API Testing
API Testing
Course Index
Index

API Testing Advanced

1. Why is API testing important?

API testing is crucial for validating that API functionality is working as expected, that it can handle edge cases, and that it integrates well with other systems. It ensures data consistency, performance, and security.

2. What are the key things you test in a GET API that fetches a list of records?

Key tests include:

  • Verifying correct data is returned (e.g., IDs and names of records).
  • Ensuring the response status code is 200 OK.
  • Checking for correct pagination (if applicable).
  • Validating that the response time is within acceptable limits.

3. What are the key things to test when an API response feeds into a downstream system?

Key tests include:

  • Ensuring that the API returns valid and well-structured data.
  • Validating that the downstream system can process the data without errors.
  • Verifying that the API handles errors gracefully and returns meaningful error messages.

4. What are the best strategies for sending large payloads in a POST request?

Strategies include:

  • Compressing data before sending it.
  • Using chunked transfer encoding if the payload is large.
  • Sending data in multiple smaller parts if necessary.

5. Is it a good practice to have assertions for request headers when testing APIs? Why or why not?

Yes, it is a good practice. Request headers (like Content-Type and Authorization) are essential for the API's correct operation, and validating them ensures that the client sends the expected data to the server.

6. How do you ensure that an API's response structure remains consistent across different versions?

Use schema validation (e.g., JSON schema) to check the response structure and ensure backward compatibility with previous API versions.

7. What is the difference between API virtualization and API mocking?

  • API Mocking involves creating simulated responses for an API that doesn't yet exist or is unavailable.
  • API Virtualization involves creating virtual services that behave like real services for integration or testing purposes.

8. What is an API Gateway? What is its role in API architecture?

An API Gateway is a server that acts as an entry point into a system, routing requests to the appropriate backend services. It handles tasks like request routing, authentication, rate limiting, and response aggregation.

9. How do you test caching in

APIs? How do you check if caching is applied?

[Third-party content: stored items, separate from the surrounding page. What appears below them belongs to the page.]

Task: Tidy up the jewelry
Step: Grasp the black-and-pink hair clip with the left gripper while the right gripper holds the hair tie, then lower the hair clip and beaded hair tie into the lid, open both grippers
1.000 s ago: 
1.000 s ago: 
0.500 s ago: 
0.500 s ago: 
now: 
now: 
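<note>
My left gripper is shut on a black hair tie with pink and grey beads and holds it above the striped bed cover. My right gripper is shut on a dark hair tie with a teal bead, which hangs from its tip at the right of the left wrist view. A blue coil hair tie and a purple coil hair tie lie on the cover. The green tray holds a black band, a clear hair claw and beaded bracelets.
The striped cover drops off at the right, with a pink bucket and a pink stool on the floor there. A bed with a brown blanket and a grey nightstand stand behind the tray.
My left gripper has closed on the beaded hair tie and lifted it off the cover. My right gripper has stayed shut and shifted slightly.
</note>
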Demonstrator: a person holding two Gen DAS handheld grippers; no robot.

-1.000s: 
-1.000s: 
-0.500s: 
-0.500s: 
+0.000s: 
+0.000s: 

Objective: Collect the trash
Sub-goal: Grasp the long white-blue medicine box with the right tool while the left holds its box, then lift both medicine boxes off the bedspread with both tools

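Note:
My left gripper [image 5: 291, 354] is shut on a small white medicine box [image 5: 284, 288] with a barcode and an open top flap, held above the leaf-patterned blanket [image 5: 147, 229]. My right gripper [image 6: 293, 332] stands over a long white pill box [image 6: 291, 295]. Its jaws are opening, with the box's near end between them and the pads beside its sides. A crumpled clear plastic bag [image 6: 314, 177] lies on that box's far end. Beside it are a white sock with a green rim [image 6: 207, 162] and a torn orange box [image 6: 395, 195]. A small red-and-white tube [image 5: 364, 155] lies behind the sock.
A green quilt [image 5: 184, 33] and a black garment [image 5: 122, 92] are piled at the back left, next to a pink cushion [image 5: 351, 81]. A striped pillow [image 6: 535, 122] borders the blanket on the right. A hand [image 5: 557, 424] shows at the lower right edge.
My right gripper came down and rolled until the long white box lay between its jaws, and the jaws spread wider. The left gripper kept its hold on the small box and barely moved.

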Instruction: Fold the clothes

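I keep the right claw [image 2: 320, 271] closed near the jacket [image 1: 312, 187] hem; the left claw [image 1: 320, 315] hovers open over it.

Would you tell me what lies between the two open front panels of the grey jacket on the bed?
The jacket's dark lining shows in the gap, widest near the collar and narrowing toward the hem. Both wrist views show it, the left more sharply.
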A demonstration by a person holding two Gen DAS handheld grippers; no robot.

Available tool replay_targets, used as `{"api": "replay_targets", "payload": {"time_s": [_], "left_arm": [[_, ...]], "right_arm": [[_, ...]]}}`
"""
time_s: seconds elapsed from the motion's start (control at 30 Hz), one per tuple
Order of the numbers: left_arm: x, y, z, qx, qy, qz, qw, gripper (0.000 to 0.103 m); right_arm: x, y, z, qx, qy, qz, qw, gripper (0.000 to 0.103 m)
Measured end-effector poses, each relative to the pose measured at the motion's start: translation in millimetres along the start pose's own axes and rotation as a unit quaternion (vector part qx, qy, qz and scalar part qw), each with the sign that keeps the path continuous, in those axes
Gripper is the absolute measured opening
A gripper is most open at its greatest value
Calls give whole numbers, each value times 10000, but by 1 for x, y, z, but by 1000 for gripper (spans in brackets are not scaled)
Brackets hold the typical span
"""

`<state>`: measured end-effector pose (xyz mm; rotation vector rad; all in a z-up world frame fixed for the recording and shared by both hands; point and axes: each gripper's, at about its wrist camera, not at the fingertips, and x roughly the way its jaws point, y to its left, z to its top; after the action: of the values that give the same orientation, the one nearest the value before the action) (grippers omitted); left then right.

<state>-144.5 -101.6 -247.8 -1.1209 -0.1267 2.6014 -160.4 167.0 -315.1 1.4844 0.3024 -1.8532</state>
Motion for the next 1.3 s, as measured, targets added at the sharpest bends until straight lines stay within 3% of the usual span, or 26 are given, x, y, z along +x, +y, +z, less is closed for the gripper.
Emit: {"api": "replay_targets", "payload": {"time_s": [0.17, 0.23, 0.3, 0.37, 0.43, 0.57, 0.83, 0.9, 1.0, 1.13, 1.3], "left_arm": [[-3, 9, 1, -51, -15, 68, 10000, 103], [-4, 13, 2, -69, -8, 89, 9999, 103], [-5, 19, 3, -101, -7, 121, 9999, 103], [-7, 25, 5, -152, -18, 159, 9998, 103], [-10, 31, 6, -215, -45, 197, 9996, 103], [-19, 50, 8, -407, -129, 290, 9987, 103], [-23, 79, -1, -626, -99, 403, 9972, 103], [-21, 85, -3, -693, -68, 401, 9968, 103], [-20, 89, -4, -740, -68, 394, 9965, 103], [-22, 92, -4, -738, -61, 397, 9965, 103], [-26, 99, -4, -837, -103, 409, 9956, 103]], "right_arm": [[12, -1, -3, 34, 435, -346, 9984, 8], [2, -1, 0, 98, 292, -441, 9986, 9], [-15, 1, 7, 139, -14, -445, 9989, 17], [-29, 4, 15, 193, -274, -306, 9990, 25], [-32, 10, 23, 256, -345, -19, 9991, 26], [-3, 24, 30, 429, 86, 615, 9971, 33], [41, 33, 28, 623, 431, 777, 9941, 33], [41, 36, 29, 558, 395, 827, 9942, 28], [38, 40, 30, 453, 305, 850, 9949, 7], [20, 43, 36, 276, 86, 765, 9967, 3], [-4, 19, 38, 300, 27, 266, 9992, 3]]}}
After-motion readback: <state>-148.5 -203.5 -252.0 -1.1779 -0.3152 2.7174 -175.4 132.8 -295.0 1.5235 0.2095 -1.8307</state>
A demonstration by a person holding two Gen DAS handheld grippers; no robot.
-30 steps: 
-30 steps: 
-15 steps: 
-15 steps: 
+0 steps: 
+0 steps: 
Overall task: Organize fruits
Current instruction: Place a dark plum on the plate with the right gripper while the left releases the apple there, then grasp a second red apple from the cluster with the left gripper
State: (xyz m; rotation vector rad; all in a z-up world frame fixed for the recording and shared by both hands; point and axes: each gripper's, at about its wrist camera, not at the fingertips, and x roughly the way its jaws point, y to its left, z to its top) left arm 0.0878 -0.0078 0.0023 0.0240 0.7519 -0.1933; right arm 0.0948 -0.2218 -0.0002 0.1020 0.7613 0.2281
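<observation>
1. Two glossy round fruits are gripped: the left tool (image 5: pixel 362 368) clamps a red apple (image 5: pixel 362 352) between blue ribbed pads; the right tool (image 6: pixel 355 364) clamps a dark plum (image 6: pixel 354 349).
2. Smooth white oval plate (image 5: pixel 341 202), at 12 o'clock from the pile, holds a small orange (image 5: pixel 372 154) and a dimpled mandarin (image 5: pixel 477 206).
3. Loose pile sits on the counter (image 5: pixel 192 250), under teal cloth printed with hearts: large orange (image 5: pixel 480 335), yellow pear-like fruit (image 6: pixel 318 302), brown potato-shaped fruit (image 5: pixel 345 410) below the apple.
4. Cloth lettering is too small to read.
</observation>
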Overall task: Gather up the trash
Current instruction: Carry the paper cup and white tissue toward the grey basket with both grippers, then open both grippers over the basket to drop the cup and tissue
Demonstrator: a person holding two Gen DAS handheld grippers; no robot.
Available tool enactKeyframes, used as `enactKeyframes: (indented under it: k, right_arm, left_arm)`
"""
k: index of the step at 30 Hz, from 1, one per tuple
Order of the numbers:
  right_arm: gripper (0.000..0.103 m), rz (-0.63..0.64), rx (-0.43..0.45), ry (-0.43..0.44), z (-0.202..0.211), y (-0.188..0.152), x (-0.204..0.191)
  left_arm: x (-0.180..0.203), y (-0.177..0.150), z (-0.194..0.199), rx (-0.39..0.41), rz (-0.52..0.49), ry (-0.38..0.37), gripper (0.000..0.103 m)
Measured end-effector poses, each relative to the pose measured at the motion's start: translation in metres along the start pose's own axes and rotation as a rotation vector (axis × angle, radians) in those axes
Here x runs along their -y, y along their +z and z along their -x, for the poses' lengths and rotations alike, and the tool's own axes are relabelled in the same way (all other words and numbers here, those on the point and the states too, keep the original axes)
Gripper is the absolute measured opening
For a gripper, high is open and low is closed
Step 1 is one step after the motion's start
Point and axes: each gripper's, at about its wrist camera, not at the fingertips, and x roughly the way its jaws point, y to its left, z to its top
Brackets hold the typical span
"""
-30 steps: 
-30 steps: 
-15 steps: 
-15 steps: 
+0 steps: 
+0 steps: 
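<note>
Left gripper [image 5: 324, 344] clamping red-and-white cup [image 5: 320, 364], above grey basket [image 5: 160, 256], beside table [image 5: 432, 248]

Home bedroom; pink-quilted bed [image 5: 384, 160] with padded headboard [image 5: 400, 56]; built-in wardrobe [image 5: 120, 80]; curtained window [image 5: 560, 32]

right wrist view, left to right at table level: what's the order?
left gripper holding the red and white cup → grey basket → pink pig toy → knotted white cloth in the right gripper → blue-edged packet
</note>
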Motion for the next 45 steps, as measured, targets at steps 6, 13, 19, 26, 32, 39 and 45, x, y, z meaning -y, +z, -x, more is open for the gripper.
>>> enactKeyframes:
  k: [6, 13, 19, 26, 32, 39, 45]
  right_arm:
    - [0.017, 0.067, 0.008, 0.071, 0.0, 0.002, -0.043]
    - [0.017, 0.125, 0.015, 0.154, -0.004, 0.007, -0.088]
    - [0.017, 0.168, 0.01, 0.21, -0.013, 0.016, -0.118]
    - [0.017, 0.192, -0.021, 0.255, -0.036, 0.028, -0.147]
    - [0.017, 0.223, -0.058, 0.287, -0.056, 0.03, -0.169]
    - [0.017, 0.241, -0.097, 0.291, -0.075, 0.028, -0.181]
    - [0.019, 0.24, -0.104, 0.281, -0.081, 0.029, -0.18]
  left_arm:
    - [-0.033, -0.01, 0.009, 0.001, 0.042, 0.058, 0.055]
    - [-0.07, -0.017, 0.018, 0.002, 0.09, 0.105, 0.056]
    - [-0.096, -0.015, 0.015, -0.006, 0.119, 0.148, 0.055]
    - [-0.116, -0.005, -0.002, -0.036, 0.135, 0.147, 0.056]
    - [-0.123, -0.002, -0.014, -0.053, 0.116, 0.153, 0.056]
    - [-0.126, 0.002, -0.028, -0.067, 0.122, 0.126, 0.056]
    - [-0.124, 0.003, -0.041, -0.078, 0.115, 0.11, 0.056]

Test caching by checking if the Cache-Control header is set appropriately. Use tools like Postman to simulate repeated requests and verify that the response times decrease if caching is applied.

10. How can you generate test reports for API tests? What are the key attributes that should be included in an API test report?

You can generate reports using tools like Allure or ExtentReports. Key attributes to include are:

  • Test case name
  • Status (Pass/Fail)
  • Response times
  • HTTP status codes
  • Assertions made

11. What are some common security vulnerabilities in APIs? How do you test for API security?

Common vulnerabilities include SQL injection, cross-site scripting (XSS), and insecure data transmission. You can test for these by performing penetration testing, testing for input validation, and ensuring secure protocols (e.g., HTTPS).

12. How do you perform load testing and performance testing for APIs? What tools do you use?

You can use tools like JMeter, Gatling, or LoadRunner for load and performance testing. Key tests include checking response times, throughput, and the system’s ability to handle high traffic loads.

13. What is JSON Schema, and how is it used for API validation?

JSON Schema is a tool for validating the structure of JSON data. It defines the required fields, data types, and constraints for JSON objects. It is used to ensure that the API responses match expected formats.

14. Can you use the same JSON schema for validating responses from different APIs?

Yes, as long as the structure of the JSON data returned by the APIs is the same. JSON schema can be reused across different endpoints if they have similar response structures.

15. What is the difference between API Contract Testing and API Integration Testing?

  • Contract Testing verifies that the API adheres to the agreed contract between client and server (i.e., expected inputs and outputs).
  • Integration Testing ensures that the API works correctly when integrated with other systems or services.

16. What are WebSockets, and how do they differ from REST APIs?

WebSockets provide full-duplex communication channels over a single TCP connection, allowing for continuous data exchange. Unlike REST, which is request-response based, WebSockets are suitable for real-time communication.

17. What are gRPC APIs, and how are they different from REST APIs?

gRPC (Google Remote Procedure Call) is a high-performance, open-source framework for building APIs. It uses Protocol Buffers (binary format) instead of JSON and is faster than REST. gRPC is more efficient for internal microservices communication.